Column Boundaries do not match when drawn using OpenCV #2867

rudra0713 · 2023-12-04T22:24:14Z

rudra0713
Dec 4, 2023

I have a sample pdf which I have converted to images using the pdf2image tool. I have used the script here,
https://github.com/pymupdf/PyMuPDF-Utilities/blob/master/text-extraction/multi_column.py
to acquire the column boundaries on that pdf. When I draw the column boundaries onto the PDF using instructions from the "main" function in the multi_column.py script, they look fine. However, when I use the OpenCV tool to draw the boundaries on the PDF images, they don't match anymore.

The compatibility is important for me because I am already using tools like Doctr and Tesseract to get token-level annotation and the token boundaries I get from those are perfectly fine when drawn using Opencv.
Is there a conversion ratio for the bounding boxes from PyMuPDF so that they can be properly modified that's suitable for Opencv?

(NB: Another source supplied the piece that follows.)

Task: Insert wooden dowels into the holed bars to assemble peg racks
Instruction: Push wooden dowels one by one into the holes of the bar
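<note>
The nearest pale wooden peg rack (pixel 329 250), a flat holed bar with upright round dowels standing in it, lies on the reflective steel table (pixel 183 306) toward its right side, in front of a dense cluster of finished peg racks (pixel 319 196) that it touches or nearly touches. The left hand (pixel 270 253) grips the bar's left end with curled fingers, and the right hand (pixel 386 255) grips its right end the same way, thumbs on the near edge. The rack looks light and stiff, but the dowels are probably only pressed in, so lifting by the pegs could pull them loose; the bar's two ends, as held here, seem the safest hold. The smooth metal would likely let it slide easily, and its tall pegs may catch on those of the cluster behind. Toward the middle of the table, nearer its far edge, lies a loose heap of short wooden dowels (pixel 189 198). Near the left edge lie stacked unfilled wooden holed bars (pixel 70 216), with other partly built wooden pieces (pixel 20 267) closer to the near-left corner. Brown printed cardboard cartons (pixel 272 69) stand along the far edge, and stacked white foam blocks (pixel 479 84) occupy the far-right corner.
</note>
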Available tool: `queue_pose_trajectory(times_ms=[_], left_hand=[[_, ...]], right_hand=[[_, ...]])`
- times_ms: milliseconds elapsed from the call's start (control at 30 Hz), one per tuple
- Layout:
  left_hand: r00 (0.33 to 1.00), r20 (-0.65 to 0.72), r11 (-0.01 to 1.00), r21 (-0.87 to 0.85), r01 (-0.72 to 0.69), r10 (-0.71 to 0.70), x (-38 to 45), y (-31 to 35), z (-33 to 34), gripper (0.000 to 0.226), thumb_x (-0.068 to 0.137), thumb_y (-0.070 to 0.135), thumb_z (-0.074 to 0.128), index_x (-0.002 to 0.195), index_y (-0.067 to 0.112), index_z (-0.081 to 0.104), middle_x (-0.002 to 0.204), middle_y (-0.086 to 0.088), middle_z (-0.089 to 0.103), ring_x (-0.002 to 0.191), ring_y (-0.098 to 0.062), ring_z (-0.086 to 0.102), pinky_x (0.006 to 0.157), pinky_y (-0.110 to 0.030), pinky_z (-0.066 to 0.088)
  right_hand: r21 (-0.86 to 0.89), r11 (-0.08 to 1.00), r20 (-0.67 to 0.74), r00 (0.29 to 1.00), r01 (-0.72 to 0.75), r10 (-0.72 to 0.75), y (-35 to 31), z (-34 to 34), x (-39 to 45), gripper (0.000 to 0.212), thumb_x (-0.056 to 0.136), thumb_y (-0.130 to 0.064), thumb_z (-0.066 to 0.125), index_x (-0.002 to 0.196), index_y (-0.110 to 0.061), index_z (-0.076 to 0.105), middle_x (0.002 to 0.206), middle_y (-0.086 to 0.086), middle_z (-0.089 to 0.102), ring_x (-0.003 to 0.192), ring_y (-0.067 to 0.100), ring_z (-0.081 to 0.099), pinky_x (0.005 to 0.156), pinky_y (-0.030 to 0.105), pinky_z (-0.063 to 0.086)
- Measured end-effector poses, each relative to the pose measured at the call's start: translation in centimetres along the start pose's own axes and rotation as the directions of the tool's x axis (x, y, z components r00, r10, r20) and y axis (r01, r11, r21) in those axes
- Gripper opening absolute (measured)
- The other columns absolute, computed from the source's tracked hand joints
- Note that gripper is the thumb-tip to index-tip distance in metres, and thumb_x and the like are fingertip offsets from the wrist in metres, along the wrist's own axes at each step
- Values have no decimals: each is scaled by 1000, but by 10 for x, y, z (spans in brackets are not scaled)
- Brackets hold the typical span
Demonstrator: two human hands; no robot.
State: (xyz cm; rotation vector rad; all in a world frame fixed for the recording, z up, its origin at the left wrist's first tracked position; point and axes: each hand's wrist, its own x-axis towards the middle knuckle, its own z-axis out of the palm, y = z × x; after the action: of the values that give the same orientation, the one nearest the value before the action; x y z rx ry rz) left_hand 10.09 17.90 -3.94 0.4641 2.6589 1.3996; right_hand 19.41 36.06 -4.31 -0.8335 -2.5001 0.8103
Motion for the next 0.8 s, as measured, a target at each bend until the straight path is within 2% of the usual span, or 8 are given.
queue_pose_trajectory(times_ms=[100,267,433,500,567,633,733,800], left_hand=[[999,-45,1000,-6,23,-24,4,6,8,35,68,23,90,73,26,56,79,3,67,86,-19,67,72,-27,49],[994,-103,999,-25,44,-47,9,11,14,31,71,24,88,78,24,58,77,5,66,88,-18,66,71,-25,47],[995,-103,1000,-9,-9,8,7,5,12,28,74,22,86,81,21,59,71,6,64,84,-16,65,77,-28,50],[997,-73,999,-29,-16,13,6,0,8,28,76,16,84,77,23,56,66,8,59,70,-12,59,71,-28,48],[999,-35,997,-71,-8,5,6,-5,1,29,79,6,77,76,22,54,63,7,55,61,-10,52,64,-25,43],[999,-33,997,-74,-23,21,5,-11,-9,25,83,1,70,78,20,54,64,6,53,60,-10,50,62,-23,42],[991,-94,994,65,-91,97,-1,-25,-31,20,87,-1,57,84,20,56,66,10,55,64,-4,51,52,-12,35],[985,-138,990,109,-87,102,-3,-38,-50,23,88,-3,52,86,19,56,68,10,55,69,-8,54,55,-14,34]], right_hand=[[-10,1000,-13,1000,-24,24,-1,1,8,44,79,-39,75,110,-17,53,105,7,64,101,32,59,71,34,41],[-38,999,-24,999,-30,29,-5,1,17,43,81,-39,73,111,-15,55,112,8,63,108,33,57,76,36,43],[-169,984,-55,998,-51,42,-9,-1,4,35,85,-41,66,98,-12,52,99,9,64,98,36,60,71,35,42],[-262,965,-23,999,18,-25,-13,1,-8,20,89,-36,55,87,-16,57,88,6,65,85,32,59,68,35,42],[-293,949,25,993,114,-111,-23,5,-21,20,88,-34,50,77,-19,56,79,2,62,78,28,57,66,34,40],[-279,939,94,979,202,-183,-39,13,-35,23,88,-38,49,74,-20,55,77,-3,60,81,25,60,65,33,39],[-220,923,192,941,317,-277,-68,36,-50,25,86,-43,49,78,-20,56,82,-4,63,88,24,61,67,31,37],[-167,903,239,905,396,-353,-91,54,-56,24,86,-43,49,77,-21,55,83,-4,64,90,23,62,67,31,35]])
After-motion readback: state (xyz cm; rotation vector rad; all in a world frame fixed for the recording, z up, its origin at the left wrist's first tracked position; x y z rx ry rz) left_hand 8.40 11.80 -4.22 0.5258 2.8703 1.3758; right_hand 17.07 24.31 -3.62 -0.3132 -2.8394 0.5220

Alternatively, is there a way to properly use an image as input for the PyMuPDF tool? I tried doing that, but the computed column boundaries are empty when an image is given as input.

Answered by JorjMcKie

Dec 6, 2023

Your last comment sheds some more light on the problem.

You are determining some boundary boxes (bbox) for text on the page.
Your downstream tools (as OpenCV) are converting the page to an image at a certain resolution. This introduces the following complications
- An image has integer dimensions. Everything on the image obviously also is addressable by integer coordinates. A PDF page has float dimensions: width and height need not be integers, the text bboxes have float coordinates.
- The chosen image resolution (DPI) also changes the dimension: an A4 PDF page (width 595.0, height 842.0) will be turned to an 1240x1755 image when rendered with a DPI of 150.
- You therefore need to convert all…

View full answer

JorjMcKie · 2023-12-05T09:16:56Z

JorjMcKie
Dec 5, 2023
Maintainer

This is no issue but a typical Discussions post - converting ...

0 replies

JorjMcKie · 2023-12-05T09:18:37Z

JorjMcKie
Dec 5, 2023
Maintainer

You did not include the PDF, but from looking at the picture, probably all you need to do is page.clean_contents() or page.wrap_contents() before you draw those rectangles.

7 replies

JorjMcKie Dec 5, 2023
Maintainer

On another note, PyMuPDF/MuPDF use a page geometry where point (0,0) is the top-left of the page.
In PDF this is the bottom-left of a page.
I don't know what these other packages assume, but chances are they also use PDF geometry. In which case you must transform the rectangles produced by PyMuPDF back to PDF's coordinate system.

JorjMcKie Dec 5, 2023
Maintainer

This can be done by multiplying all PyMuPDF rectangles with the inverse of the page transformation matrix, like rect * ~page.transformation_matrix.

rudra0713 Dec 5, 2023
Author

Hi @JorjMcKie,
The green drawings are done by Opencv tool, not PyMuPDF.
Thanks for your suggestion, but it did not solve my issue.
Here's my sample code:

import opencv, fitz

pdf_file_path = "sample.pdf"
image_path = "sample_pdf_image.jpg"  # path for the image of a specific page in the sample.pdf

image = cv2.imread(image_path)
doc = fitz.open(pdf_file_path)

page = doc[page_number]
page.wrap_contents()

bboxes = column_boxes(page, footer_margin=50, header_margin=50)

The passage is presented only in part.